Ishaq al-Mausili, die Sklavin und der Teufel
Ishaq al-Mausili, die Sklavin und der Teufel ist eine erotische Erzählung aus den Geschichten aus Tausendundeiner Nacht. In der Arabian Nights Encyclopedia wird sie als ANE 221 gelistet.[1]

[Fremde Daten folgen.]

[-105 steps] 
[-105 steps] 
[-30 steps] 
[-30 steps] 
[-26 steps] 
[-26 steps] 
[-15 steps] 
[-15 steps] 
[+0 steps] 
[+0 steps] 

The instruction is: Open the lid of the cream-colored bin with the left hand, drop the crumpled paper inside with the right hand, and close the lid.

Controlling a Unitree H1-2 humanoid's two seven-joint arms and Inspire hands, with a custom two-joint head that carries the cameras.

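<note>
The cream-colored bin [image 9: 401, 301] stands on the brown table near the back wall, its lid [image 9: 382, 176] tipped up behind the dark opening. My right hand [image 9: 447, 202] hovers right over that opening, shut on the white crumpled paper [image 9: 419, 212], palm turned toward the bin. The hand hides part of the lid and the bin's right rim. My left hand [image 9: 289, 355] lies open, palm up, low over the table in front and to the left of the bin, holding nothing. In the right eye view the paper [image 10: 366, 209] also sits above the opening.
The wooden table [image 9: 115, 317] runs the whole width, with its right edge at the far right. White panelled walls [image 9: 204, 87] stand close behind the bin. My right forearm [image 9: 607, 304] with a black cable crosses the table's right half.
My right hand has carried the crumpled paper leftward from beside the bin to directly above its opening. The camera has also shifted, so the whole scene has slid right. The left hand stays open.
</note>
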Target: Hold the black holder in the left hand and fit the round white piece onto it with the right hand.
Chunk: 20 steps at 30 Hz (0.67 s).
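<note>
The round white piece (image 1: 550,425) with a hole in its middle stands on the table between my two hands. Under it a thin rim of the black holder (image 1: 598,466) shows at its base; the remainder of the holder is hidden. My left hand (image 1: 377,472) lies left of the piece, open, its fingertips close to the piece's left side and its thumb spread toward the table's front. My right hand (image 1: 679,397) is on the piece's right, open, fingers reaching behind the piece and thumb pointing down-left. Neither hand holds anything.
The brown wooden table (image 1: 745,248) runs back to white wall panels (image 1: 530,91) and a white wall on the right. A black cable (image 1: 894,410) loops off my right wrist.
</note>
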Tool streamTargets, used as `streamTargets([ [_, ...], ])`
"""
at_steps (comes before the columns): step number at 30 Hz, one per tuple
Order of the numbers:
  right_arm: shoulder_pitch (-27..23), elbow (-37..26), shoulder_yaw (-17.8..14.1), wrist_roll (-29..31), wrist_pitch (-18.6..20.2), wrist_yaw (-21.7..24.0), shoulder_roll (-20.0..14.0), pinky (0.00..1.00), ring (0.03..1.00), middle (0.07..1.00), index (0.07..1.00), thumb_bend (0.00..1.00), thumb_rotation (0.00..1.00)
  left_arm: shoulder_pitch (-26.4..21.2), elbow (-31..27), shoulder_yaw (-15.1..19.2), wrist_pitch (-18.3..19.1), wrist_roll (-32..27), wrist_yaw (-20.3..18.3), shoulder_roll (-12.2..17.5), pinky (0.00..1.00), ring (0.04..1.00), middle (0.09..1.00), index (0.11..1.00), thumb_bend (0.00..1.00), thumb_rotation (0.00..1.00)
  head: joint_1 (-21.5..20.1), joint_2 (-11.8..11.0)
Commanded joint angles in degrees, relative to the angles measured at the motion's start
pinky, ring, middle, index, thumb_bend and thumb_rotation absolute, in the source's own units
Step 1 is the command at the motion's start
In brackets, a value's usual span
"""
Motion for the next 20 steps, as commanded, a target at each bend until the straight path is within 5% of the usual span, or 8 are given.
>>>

In der Erzählung trifft der Dichter und Musiker Ishaq al-Mausili eine geliebte Sängersklavin wieder, doch weiß eine dritte Person über die beiden mehr, als sie eigentlich wissen sollte.
Handlung
BearbeitenEines Abends zur Winterzeit saß Ishaq al-Mausili in seiner Behausung. Draußen fiel starker Regen nieder, sodass niemand auf die Straßen gehen konnte. Da musste Ishaq an eine der Sklavinnen eines der Söhne des Kalifen al-Hadi denken, in die er verliebt war und die exzellent singen und verschiedene Musikinstrumente spielen konnte. Ishaq sehnte sich nach ihrer Gesellschaft, als es an der Tür klopfte und eben dieses Sklavenmädchen, vom Regen völlig durchnässt, vor ihm stand. Sie erzählte, dass einer der Diener Ishaqs aufgrund des Kummers seines Herrn nach ihr geschickt habe. Nun bat Ishaq die Sklavin herein, die sogleich ihre durchnässten Kleider ablegte und von Ishaq und einem Diener gewaschen wurde.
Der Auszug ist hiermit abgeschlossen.